There could be something like that for me
, thought Enna again,
if I knew where to look.

A hunting owl passed so close that she felt the air from his wings brush her face. Then he was gone, as he had come, in silence.

Leifer did return the next morning, though not quite apologetic enough to satisfy Enna. She found herself glaring at him regularly. The glowers did not work. Leifer’s easy laugh seemed hard to come by. Once he yelled at her over some unswept ashes.

“What’s the matter with you?” she yelled back. “Why’re you acting like an injured boar? Has this got something to do with that vellum?”

Leifer gave her such a hateful look that Enna found herself wishing for her mother. Then she grabbed a broom and pushed him out of the house.

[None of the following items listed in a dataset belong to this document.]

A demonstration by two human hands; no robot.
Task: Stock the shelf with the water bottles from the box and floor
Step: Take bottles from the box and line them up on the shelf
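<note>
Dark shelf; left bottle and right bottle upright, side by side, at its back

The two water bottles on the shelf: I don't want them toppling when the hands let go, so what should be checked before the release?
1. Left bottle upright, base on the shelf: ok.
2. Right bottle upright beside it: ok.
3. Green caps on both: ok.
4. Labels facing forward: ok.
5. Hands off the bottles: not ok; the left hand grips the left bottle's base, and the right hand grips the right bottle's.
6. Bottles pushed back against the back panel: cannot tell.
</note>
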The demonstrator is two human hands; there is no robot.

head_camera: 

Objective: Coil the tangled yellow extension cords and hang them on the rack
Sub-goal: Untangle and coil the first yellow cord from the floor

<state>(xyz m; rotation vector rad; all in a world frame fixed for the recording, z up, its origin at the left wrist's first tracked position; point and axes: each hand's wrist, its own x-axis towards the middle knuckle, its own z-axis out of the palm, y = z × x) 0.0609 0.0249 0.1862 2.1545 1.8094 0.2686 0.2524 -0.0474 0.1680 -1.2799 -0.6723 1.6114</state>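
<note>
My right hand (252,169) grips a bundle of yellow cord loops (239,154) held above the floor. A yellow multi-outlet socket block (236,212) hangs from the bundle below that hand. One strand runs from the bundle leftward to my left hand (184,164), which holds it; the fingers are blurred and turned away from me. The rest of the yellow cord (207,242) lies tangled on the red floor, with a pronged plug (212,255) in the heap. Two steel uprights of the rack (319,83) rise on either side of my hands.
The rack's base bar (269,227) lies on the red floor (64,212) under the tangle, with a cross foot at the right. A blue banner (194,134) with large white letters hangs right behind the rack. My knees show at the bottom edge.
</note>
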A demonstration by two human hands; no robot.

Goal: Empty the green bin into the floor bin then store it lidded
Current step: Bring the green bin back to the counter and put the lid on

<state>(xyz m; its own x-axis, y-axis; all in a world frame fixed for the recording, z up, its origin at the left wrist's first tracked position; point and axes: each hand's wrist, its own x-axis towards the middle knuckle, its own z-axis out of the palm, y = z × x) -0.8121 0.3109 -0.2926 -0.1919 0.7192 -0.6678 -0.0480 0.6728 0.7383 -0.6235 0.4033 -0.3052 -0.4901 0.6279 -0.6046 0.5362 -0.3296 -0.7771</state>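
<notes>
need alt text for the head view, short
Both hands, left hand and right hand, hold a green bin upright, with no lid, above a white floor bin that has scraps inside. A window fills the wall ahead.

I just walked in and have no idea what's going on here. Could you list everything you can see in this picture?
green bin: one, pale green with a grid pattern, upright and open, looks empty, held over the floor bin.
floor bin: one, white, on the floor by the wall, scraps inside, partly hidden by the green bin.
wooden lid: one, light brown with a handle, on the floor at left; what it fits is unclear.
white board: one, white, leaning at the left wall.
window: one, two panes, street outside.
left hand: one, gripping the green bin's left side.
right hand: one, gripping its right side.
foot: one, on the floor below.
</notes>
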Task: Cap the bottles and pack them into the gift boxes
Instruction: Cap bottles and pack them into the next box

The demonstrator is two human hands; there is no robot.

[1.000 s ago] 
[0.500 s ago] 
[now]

“You can come back when you can be nice!” she shouted after him.

Enna spent the morning glad to have him gone, then bored, then so lonely that she wished he would come back and glare at her some more so she could have a nice interesting fight or at least have another try at dragging information out of him. She was thinking on Leifer and kneading bread dough so vigorously, she did not know anyone had approached until she happened to look out the window. Someone was watching her from the yard—a boy of sixteen with longish black hair, large eyes, and a mouth fixed in a pleased grin.

“Good crows, Finn, how long’ve you been standing there?”

He shrugged.

“Well, come in. Don’t stand out there like a stranger,” said Enna. “Why didn’t you speak up?”

“I was just watching you.” Finn set his pack on the floor, washed his hands in a water pail, and grabbed a lump of dough. “Didn’t want to interrupt.”

“Don’t be trying to help me, Finn. Sit. You must’ve been walking since daybreak.”

She tried to snatch the dough away from him, and he sidestepped her.

“What’re going to do, wrestle it from me?”

Enna laughed. “Well, thanks, then, and good to see you, Finn. How’s your mother?”

Finn nodded. “Good. I’m—we’re ready early for marketday, and she said I could take a couple of days to come see you.”

She said I could.
Enna sometimes thought it was good for Finn to get away from his mother for a time. If not for her, undoubtedly he would have gone to live in the city with other Forest folk like herself. Through their friend Isi, he had made many friends among the animal keepers there and often went to visit when in town for marketday. Since Enna had returned to the Forest, he had become a regular guest at her house as well.

“Well, Finn, you came just in time to save me from screaming craziness. Leifer’s gone mad, that’s all there is to it.”

Finn looked concerned. “What, he didn’t hurt you?”

“Oh, no, just woke up with a case of grumpiness that would scare off any nanny goat. And I swear he’s got a secret, something he found off in the woods. What with his strangeness, I haven’t spoken to a sensible person in days.”